What you are asked to do
Beginning with the first line, please repeat the entries exactly and end on the line that contains "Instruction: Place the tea".

== Segment start ==

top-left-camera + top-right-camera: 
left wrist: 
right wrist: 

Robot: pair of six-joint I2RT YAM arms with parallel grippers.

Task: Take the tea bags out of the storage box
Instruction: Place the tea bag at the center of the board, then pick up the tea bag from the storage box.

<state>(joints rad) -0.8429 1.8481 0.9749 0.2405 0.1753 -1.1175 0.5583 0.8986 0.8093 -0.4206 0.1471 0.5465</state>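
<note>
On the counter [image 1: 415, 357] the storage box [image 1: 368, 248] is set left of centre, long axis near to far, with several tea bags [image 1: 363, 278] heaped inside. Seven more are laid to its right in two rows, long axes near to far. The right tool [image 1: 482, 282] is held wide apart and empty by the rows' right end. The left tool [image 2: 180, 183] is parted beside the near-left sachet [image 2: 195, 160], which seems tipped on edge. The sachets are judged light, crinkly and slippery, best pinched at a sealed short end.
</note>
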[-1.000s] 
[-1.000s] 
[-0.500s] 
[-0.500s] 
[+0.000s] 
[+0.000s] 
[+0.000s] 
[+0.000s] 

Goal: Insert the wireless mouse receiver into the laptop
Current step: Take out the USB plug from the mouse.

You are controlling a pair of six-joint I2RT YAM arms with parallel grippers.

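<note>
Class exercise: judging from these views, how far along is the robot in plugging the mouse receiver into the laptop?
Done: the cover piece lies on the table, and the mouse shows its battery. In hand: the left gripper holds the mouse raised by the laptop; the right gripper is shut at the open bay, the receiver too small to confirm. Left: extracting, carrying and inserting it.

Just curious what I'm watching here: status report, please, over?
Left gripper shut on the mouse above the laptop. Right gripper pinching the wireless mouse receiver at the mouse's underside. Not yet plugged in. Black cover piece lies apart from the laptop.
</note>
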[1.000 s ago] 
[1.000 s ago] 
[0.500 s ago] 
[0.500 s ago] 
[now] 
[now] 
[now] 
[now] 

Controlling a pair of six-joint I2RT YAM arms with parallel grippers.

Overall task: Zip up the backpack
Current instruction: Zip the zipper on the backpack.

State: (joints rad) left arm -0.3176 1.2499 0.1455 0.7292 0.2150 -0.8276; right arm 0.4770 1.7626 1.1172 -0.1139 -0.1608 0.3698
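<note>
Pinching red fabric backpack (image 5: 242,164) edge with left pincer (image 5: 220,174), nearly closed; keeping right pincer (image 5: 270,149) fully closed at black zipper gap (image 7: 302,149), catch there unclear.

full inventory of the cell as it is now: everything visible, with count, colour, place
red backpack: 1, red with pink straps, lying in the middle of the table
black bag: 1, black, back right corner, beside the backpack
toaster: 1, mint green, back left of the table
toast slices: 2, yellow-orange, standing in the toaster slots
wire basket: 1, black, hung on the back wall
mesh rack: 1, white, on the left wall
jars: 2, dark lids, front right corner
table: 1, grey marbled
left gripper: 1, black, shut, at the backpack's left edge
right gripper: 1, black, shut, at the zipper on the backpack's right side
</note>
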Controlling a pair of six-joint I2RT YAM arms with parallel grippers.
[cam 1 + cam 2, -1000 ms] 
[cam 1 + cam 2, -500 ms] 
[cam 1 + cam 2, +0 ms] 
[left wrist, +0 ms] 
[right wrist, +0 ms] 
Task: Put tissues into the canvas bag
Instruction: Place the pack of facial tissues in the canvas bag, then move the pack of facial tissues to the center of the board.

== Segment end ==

Your solution
top-left-camera + top-right-camera: 
left wrist: 
right wrist: 

Robot: pair of six-joint I2RT YAM arms with parallel grippers.

Task: Take the tea bags out of the storage box
Instruction: Place the tea bag at the center of the board, then pick up the tea bag from the storage box.

This output is finished.